# looking for a breeder/MA New England area



## dcaron24 (Nov 16, 2004)

Hi everyone. I am looking for recommendations for a breeder in the MA/New England area. Ideally closer to MA so that I can visit easier. I am looking for a black and tan or black male puppy. I'm not looking for an extremely high energy puppy, but I am planning on doing CGC and possibly obedience trials. Thanks in advance.


----------



## RZZNSTR (Jan 24, 2015)

Sent you a PM.


----------



## sbailey14 (Jul 3, 2015)

Fox Hill Farms in Amesbury - Brigitte and her team are amazing!


----------



## Horses272 (Jun 15, 2015)

I am looking for a male, preferably black and red in CT. ,MA, even RI, please pm me with any ideas


----------



## Horses272 (Jun 15, 2015)

Did not get it


----------



## Blondi's Revenge (Jan 31, 2015)

Olympia Kennels* < they have Kirschental dogs


----------



## jaudlee (Mar 28, 2013)

Linda's Shepherds has some wonderful dogs in Middleboro, MA it is where I got my Ruger (avatar) from. If you want more info feel free to ask! They've produced some wonderful pups


----------



## RunShepherdRun (Oct 5, 2009)

Two kennels with East German lines that do very well in pet homes. I've met many of them in training venues and at events, all had good temperament. Color is just color, I wouldn't make it a priority, but to each their own.
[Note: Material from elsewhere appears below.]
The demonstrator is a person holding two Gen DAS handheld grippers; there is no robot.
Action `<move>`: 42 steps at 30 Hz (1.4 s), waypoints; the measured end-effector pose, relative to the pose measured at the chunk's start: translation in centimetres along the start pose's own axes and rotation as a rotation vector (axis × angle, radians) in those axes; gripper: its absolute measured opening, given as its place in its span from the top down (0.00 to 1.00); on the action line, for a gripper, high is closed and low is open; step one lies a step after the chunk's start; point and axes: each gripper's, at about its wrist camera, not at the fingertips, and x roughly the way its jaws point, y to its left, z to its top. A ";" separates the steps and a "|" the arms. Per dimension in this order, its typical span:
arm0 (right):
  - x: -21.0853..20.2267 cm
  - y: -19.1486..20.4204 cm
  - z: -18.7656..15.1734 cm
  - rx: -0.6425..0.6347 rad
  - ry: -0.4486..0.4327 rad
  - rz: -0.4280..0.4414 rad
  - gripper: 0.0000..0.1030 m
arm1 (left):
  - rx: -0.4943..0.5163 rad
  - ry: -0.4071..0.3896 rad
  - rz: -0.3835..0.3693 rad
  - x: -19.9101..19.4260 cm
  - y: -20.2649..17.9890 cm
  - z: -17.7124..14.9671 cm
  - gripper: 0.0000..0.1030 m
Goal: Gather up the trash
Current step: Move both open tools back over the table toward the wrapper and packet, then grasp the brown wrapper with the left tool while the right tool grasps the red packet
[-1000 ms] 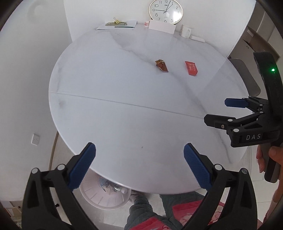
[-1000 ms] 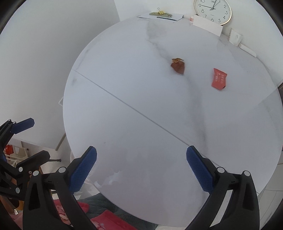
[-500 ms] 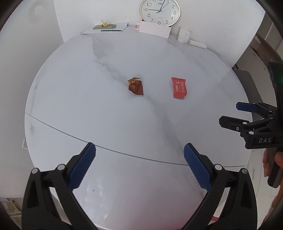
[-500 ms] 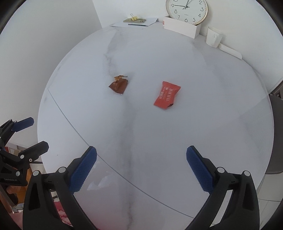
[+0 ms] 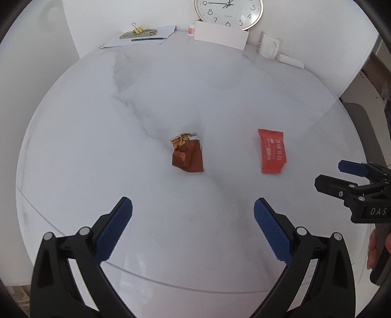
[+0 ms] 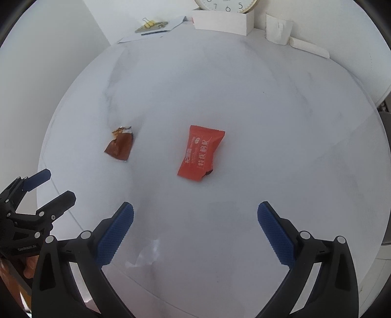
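Observation:
Two wrappers lie near the middle of a round white marble table (image 5: 97, 137). A crumpled brown wrapper (image 5: 187, 156) (image 6: 120, 146) is on the left and a flat red wrapper (image 5: 272, 154) (image 6: 200, 153) on the right. My left gripper (image 5: 193, 225) is open above the table, with the brown wrapper straight ahead of its fingers. My right gripper (image 6: 195, 227) is open too, with the red wrapper ahead of it. Each gripper shows in the other's view, the right gripper (image 5: 332, 175) at the right edge and the left gripper (image 6: 52, 187) at the left edge. Neither holds anything.
Along the table's far edge stand a wall clock (image 5: 229, 11), a white card box (image 5: 220, 36), papers with a binder clip (image 5: 141, 35), a small jar (image 5: 191, 30) and folded white items (image 5: 270, 46). A grey chair (image 5: 366, 132) is at the right.
Both grippers have moved forward over the table towards the wrappers, which now look much larger and nearer. The bin and legs seen under the near edge are out of view.

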 end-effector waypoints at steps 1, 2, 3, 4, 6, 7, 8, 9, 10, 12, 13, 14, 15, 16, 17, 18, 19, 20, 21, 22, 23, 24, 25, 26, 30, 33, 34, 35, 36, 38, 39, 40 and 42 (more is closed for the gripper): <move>0.8 -0.2 0.5 0.022 0.001 -0.002 0.02 | -0.007 0.008 -0.005 1.2 0.1 0.7 0.09; 1.6 -0.4 1.0 0.044 0.002 -0.005 0.02 | -0.017 0.015 -0.010 2.3 0.3 1.3 0.11; 2.4 -0.5 1.4 0.061 0.005 -0.007 0.02 | -0.028 0.024 -0.014 3.5 0.4 2.0 0.13; 3.1 -0.6 1.8 0.076 0.008 -0.007 0.02 | -0.036 0.032 -0.024 4.6 0.4 2.6 0.19; 4.7 -0.8 2.6 0.108 0.013 -0.014 0.02 | -0.050 0.059 -0.029 6.7 0.5 3.4 0.22; 5.4 -0.7 3.0 0.116 0.017 -0.017 0.02 | -0.062 0.072 -0.029 7.7 0.6 3.8 0.23; 5.9 -0.7 3.3 0.119 0.021 -0.019 0.02 | -0.076 0.083 -0.031 8.5 0.8 4.2 0.23; 6.5 -0.6 3.6 0.121 0.025 -0.024 0.02 | -0.089 0.091 -0.035 9.2 0.9 4.4 0.24; 7.0 -0.6 3.9 0.121 0.029 -0.032 0.02 | -0.098 0.095 -0.037 9.6 1.0 4.6 0.24; 7.6 -0.6 4.3 0.122 0.031 -0.042 0.02 | -0.106 0.092 -0.030 10.2 1.1 5.0 0.24; 7.9 -0.6 4.6 0.124 0.031 -0.047 0.02 | -0.103 0.090 -0.017 10.3 1.1 5.1 0.25; 8.3 -0.7 4.8 0.127 0.032 -0.050 0.02 | -0.099 0.089 -0.006 10.6 1.0 5.2 0.28; 8.5 -0.7 4.9 0.129 0.033 -0.050 0.02 | -0.098 0.093 -0.002 10.8 1.0 5.3 0.29; 8.6 -0.7 5.1 0.130 0.031 -0.053 0.02 | -0.101 0.097 -0.005 11.0 1.0 5.5 0.29; 8.7 -0.7 5.2 0.129 0.031 -0.056 0.02 | -0.106 0.101 -0.007 11.1 1.0 5.5 0.30; 8.8 -0.6 5.2 0.126 0.032 -0.060 0.02 | -0.108 0.103 -0.003 11.2 1.0 5.6 0.31; 8.8 -0.6 5.2 0.124 0.031 -0.063 0.02 | -0.105 0.097 0.005 11.2 1.0 5.6 0.34; 8.8 -0.5 5.2 0.123 0.030 -0.066 0.02 | -0.097 0.094 0.009 11.2 0.8 5.6 0.36; 8.8 -0.5 5.2 0.121 0.028 -0.069 0.02 | -0.090 0.092 0.013 11.3 0.8 5.6 0.37; 8.7 -0.4 5.1 0.119 0.028 -0.072 0.02 | -0.087 0.089 0.017 11.3 0.8 5.6 0.40; 8.6 -0.4 5.2 0.117 0.027 -0.076 0.02 | -0.084 0.085 0.021 11.4 0.9 5.7 0.45; 8.5 -0.4 5.3 0.116 0.026 -0.080 0.02 | -0.076 0.081 0.029 11.3 0.8 5.7 0.49; 8.5 -0.4 5.3 0.117 0.025 -0.084 0.02 | -0.070 0.079 0.035 11.3 0.8 5.7 0.58; 8.4 -0.6 5.2 0.120 0.024 -0.088 0.02 | -0.068 0.078 0.039 11.3 0.8 5.7 0.66; 8.4 -1.0 4.9 0.131 0.027 -0.092 0.02 | -0.092 0.077 0.008 11.2 1.2 5.7 0.69; 8.5 -0.9 4.7 0.124 0.031 -0.092 0.02 | -0.098 0.073 0.000 11.0 1.6 5.7 0.70; 8.6 -0.7 4.7 0.120 0.032 -0.092 0.02 | -0.098 0.072 -0.002 10.8 1.7 5.6 0.70; 8.7 -0.7 4.8 0.118 0.035 -0.092 0.02 | -0.099 0.070 -0.005 10.7 1.8 5.6 0.70; 8.9 -0.6 4.8 0.117 0.038 -0.090 0.02 | -0.099 0.068 -0.007 10.5 1.9 5.6 0.70; 9.2 -0.5 4.9 0.119 0.043 -0.088 0.02 | -0.098 0.059 -0.006 10.0 2.1 5.6 0.70; 9.4 -0.4 5.0 0.118 0.044 -0.089 0.02 | -0.095 0.052 -0.003 9.7 2.2 5.6 0.70; 9.6 -0.2 5.1 0.116 0.046 -0.090 0.02 | -0.093 0.049 -0.002 9.3 2.5 5.5 0.70; 9.5 -0.4 4.9 0.111 0.046 -0.094 0.05 | -0.090 0.044 -0.004 8.5 2.8 5.3 0.70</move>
Both kennels have produced black pups, b/t blanket and bicolor, not sure about b/t saddle.

Ryanhaus Kennel
Breeders of German Shepherds & Cairn Terriers | NH & MA | New Hampshire & Massachusetts - Pam Lake, Owner

And GSRNE always has good dogs, thoroughly temperament tested and fostered for at least two months before offered for adoption so their behavior in a home is well known:
Our Available Dogs | German Shepherd Rescue of New England

Good luck!


----------



## Findlay (Jan 8, 2015)

sbailey14 said:


> Fox Hill Farms in Amesbury - Brigitte and her team are amazing!


A couple of staff members where my pup is being trained also like Fox Hill Farms. 
I didn't get my pup there but it has a good rep. 

My neighbor got a Ledgemere pup. 
In Wesern MA. Maybe near Amherst. 
Sorry not sure of spelling.


----------



## Findlay (Jan 8, 2015)

Also. I agree w RunShepherdRun "color is just color."
I really wanted a black and blond gsd, 
But. Based on what I told the breeder, she picked Finn for us and he's a perfect fit.


----------